Reaching for the brighter side of energy consumption
By Chen Zhiyong
Updated: 2007-09-24 07:06
For 13-year-old Jia Quan, a middle school student in Beijing, his only impression of solar energy in the past was that it could be converted into electricity and stored in a battery. Some road lamps somewhere in Beijing were the only kind of application of solar energy he encountered.
It amazed him that solar energy could do much more than he ever expected. The teenager learned of this potential as he listened to a report on solar energy utilization presented by Signe Antvorskov, an engineer from Denmark working on household energy efficiency. According to Antvorskov, who appeared at the International Solar Energy Society's Solar World Congress in Beijing, held between September 18-21, solar cells can help indoor heating, ventilation, and even cooling.
In the house pictures she displayed, the roof shingles are coated with photovoltaic cells made of amorphous silicon and look much like ordinary roofing shingles. The electricity generated from the roof can basically satisfy a household's daily need.
Nowadays, solar energy technology offers an exciting potential for development of sustainable and eco-friendly energy systems.
Besides electricity generation, another important utilization of solar energy so far is for heating purpose, according to Yin Zhiqiang, professor of Department of Electronic Engineering of Tsinghua University.
Owing to a high cost of electricity generation from solar energy, China has focused on the solar heat potential, accounting for more than half of the world's use for such technology. A major part of thermal utilization in China is for low-temperature hot water in common households. It is expected that a further progress of it, producing higher-temperature water, can also be applied to industrial and agricultural production.

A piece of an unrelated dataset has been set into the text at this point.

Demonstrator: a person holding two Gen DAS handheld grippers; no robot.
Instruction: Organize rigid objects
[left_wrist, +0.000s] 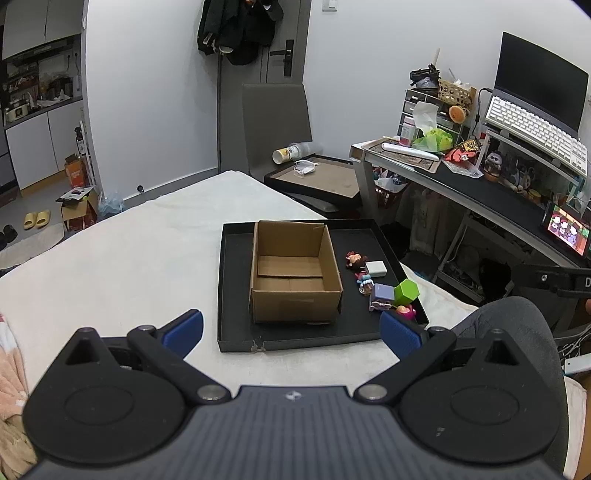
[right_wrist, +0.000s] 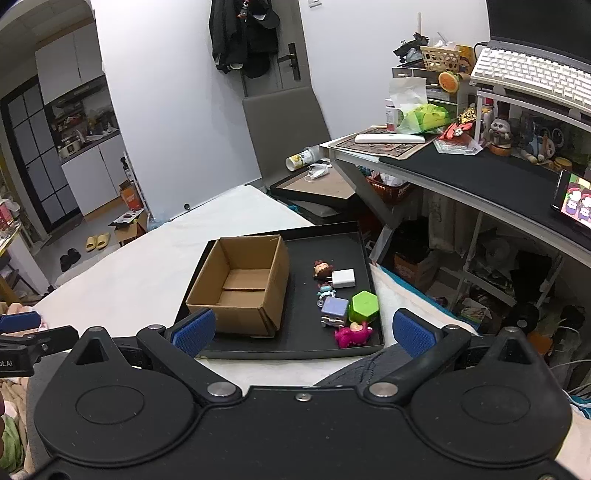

Compared to a solar cell, which can only utilize approximately 9 to 15 percent of energy from the sun, a solar water heater is more efficient and can convert as high as 50 percent of solar energy.
According to Yin, the invention of the vacuum solar collecting glass tube has made solar energy also available for northern residents in cold winter, as the vacuum tubes have good thermal insulation properties and the water does not freeze.
Due to environmental concerns, more cities are forbidding burning coal for heating. Compared to the high cost of burning oil and gas, solar energy can be a cheaper and clean alternative, Yin believes.
Because a large water tank is usually placed on a building's roof as part of the solar power apparatus, it is not aesthetically pleasing. And while installing a water pump can allow the water tank to be on the ground, it is an expensive exercise. So a compact arrangement of the collector and tank is still widely applied, according to Yin.
A major challenge of using the thermal heater in the cities is applying it on high-rise buildings, because the energy collected cannot satisfy the use of every household, particularly those living in the lower stories.
By the end of 2006, statistics show that 90 million square meters of solar water heating was already in use around the country. That could save more than 10 million tons of standard coal being burned each year. However, it only occupies a tiny part of the total energy consumption in China, which used more than 2 billion tons of coal in 2006. It is estimated that 500 million square meters of solar water heating will be installed by the year of 2020.